PROBLEM REQUIREMENTS:
Transcribe the records below exactly, from their first line through the line containing "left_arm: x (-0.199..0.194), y". Omit every line after it.

.....

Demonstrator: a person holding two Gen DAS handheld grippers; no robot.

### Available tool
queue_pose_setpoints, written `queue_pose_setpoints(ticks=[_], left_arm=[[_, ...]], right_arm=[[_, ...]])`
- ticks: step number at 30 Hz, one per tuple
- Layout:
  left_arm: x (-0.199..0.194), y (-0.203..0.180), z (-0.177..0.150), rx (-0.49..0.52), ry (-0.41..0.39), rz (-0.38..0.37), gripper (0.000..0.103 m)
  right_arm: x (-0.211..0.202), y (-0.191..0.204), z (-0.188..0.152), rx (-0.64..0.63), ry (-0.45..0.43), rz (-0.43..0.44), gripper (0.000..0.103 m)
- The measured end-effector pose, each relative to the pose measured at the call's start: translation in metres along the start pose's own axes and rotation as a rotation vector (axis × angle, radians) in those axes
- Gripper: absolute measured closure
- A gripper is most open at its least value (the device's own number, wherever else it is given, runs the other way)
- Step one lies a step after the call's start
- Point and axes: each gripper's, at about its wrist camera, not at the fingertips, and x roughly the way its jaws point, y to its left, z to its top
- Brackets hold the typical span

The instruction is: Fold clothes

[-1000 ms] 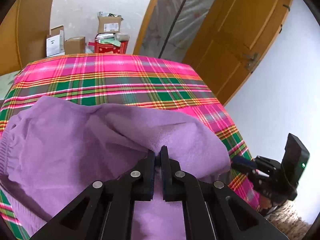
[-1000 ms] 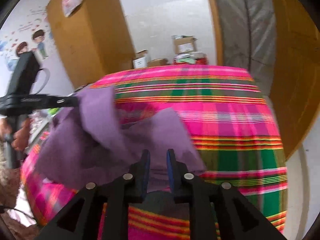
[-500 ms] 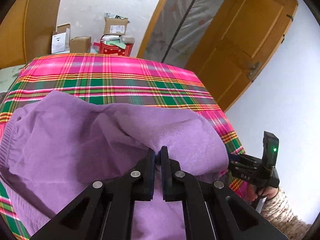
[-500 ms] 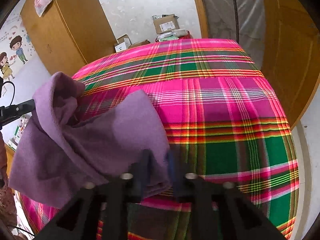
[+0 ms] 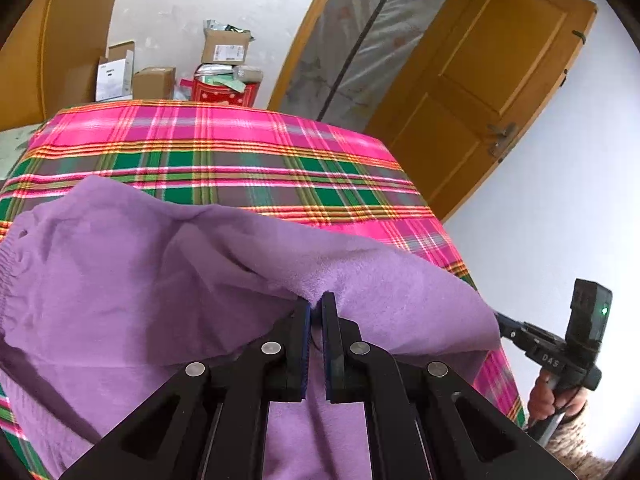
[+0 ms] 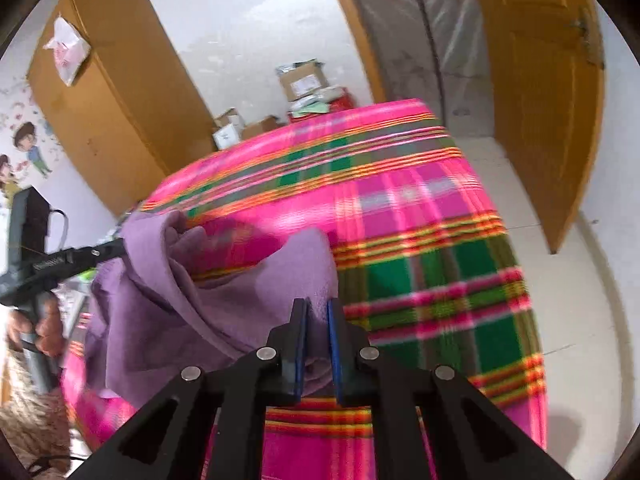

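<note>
Background: white walls, an orange-brown door (image 5: 496, 92) and a plastic-covered panel (image 5: 360, 40) beside it. Cardboard boxes (image 5: 156, 80) and a red box (image 5: 224, 94) are stacked on the floor beyond the far edge of the table. A wardrobe (image 6: 116, 120) is seen at the left of the right wrist view, with cartoon wall stickers (image 6: 24, 148) beside it.

Surface: table covered with a pink, green and orange plaid cloth (image 5: 248, 160).

Garment: a purple fleece garment (image 5: 140, 280) is spread over the near part of the cloth, rumpled, with a gathered elastic edge visible at far left of the left wrist view. The far half of the cloth is left uncovered.

Left gripper (image 5: 316, 304): jaws are pressed nearly together, with a raised ridge of the garment pinched between the pads. From the right wrist view this same gripper (image 6: 116, 246) is seen at the garment's far left corner, where the fabric is lifted into a peak; the hand (image 6: 44, 328) on its handle is visible.

Right gripper (image 6: 317, 306): jaws have just been closing and are now narrow, with a fold of the garment's edge (image 6: 280, 280) clamped between the blue pads. This corner is held near the table's front edge. From the left wrist view the gripper (image 5: 504, 322) is seen meeting the garment's right corner, its body carrying a green light (image 5: 605, 311). The right wrist view is motion-blurred.
</note>
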Motion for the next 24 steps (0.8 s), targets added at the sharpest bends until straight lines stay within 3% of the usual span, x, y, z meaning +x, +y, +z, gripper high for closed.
queue_pose_setpoints(ticks=[5,9,11,14,16,24], left_arm=[[0.009,-0.003,-0.001,0.0,0.019,-0.003,0.098],[0.006,-0.004,0.002,-0.001,0.009,0.0,0.098],[0.004,-0.005,0.003,0.001,-0.003,0.005,0.098],[-0.001,-0.005,0.007,0.004,-0.035,0.021,0.098],[-0.001,-0.005,0.009,0.005,-0.035,0.017,0.098],[0.009,-0.006,0.01,0.013,0.012,0.017,0.095]], right_arm=[[0.0,0.002,-0.009,-0.016,-0.036,-0.065,0.089],[-0.019,0.018,-0.007,-0.087,-0.139,-0.051,0.089],[-0.025,0.033,-0.009,-0.164,-0.159,0.003,0.089],[-0.021,0.053,-0.016,-0.277,-0.135,0.056,0.085],[-0.009,0.062,-0.02,-0.321,-0.094,0.014,0.082],[0.009,0.06,-0.025,-0.287,-0.013,0.101,0.075]])
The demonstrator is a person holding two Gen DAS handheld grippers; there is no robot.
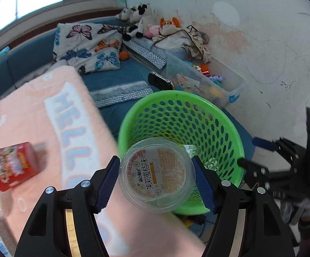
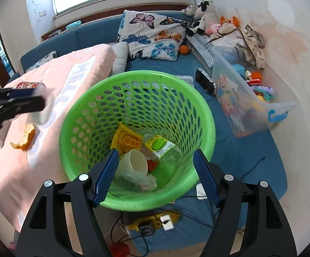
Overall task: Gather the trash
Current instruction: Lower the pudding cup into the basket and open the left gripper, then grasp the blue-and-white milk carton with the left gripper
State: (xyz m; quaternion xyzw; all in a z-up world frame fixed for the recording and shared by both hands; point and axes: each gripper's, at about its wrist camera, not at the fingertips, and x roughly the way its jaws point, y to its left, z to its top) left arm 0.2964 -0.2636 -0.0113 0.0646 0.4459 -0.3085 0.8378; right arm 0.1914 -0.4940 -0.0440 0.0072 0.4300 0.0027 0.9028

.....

RESULT OF THIS TASK:
Demonstrator: a person holding two Gen DAS handheld grippers; no robot.

### Available tool
queue_pose_setpoints, written `queue_pose_setpoints(ticks=[_], left_arm=[[_, ...]], right_arm=[[_, ...]])`
- ticks: step number at 30 Hz, one per tuple
- Layout:
  left_arm: x (-0.199..0.194), y (-0.203..0.180), z (-0.177..0.150), rx (-0.49..0.52), ry (-0.41..0.39), rz (-0.38..0.37), gripper (0.000..0.103 m)

Nothing further is required for this answer.